What This Has to Do with Being a Father
Here is the part that most conversations about purpose miss entirely.
For a father, purpose is not just personal. It is generational. Your children are watching whether you live with direction or drift without it. They are absorbing whether you treat your life as something to be aimed or something that just happens to you. And one day, when they carry their own version of the purpose question, they will draw from what they watched you do with yours.
A father who lives with purpose teaches his children something no lecture can deliver: that a life is not something you consume. It is something you build. Something you aim. Something you offer. That lesson is not communicated in words. It is absorbed through daily observation — through watching their father come alive in the parts of his life that are aimed at something beyond himself.
And for some men — perhaps many men — the deepest realization is this: fatherhood itself is their purpose. Not their only purpose, but the deepest one. The one where every pillar converges. Clarity about who they are. The daily choice to lead themselves. The consistency to keep showing up. The connection of being fully present. And the contribution of pouring everything they have into the people who will carry it forward.
Purpose does not have to be something separate from your family. For many of us, it is the family. And everything we build from there is the overflow.
The Invitation
I am not going to tell you to quit your job, make a five-year plan, or reinvent your life. I am going to tell you something simpler and harder.
Keep doing the work. The self-mastery work. The gap work. The daily practice of becoming the man your family needs. And as you do, pay attention. Pay attention to what is forming inside you. To the convictions that are growing stronger. To the things you cannot stop caring about. To the ways your story is equipping you to serve others who are walking the same road a few steps behind you.
Purpose does not require a dramatic beginning. It requires a willing one. One small act of alignment. One honest conversation. One decision to give your time to the thing that matters instead of the thing that merely demands. Practiced consistently. Returned to after every drift. The same way you practice everything else in this framework — not with perfection, but with return.
And here is the beautiful part. Your children are watching the whole time.

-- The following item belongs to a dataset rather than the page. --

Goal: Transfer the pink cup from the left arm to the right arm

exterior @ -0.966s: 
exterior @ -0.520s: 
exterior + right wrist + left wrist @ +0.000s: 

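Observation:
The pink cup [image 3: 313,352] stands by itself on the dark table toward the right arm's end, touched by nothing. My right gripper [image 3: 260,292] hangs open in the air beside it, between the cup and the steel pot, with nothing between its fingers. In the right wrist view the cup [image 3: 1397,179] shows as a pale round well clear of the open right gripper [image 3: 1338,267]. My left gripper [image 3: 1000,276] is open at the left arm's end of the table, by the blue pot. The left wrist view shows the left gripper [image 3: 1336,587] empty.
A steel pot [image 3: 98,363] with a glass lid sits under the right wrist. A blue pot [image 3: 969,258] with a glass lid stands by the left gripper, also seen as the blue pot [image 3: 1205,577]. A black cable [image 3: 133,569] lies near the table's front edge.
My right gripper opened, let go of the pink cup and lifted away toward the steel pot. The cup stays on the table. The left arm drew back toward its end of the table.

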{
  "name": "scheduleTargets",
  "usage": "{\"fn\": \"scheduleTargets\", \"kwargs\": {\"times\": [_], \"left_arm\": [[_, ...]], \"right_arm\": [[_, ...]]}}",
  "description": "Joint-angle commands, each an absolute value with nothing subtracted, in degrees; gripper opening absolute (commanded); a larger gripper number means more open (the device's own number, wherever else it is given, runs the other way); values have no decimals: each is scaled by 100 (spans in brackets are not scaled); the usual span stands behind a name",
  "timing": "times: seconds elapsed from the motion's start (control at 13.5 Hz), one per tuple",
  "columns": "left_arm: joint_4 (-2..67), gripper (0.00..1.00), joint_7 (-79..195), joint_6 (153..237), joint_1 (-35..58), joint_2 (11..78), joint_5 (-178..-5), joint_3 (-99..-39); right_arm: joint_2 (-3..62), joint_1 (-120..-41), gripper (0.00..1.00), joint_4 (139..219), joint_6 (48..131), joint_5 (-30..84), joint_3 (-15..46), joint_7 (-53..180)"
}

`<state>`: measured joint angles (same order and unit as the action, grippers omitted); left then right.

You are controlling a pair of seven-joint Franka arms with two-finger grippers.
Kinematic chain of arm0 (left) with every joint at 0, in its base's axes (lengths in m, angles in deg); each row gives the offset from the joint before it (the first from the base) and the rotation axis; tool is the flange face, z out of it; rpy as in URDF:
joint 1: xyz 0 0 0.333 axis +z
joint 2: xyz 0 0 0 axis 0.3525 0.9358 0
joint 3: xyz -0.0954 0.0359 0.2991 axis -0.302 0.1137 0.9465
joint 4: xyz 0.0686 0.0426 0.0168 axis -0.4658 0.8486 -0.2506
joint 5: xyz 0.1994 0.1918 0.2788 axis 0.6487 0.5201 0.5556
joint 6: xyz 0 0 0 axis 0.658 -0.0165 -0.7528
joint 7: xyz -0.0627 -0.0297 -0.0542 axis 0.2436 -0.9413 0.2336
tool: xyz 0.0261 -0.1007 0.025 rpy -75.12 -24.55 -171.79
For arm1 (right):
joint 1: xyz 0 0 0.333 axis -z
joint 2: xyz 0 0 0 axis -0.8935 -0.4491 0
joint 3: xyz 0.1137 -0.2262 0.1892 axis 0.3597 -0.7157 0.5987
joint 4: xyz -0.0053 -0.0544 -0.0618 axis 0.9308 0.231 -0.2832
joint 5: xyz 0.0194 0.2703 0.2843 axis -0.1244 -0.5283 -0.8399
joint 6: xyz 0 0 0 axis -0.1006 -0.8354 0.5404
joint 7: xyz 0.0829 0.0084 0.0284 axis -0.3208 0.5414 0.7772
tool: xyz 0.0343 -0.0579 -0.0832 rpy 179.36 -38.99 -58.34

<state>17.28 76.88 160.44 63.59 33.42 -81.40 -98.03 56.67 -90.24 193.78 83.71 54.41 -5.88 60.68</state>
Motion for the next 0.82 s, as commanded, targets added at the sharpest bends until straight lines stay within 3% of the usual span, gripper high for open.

They are watching whether their father is a man who aimed his life at something worthy or a man who drifted and called it normal. They are taking notes. And one day, when they face their own version of the question, they will not remember what you told them about purpose. They will remember what you showed them.
Show them a man who aimed.
Fathers shape generations. The future begins at home.
Own the Gap. Where Legacy Is Built.
REFLECTION
What has your journey — your pain, your growth, your daily work of becoming a better man — been quietly preparing you to offer? And what would it look like to take one small step toward offering it this week?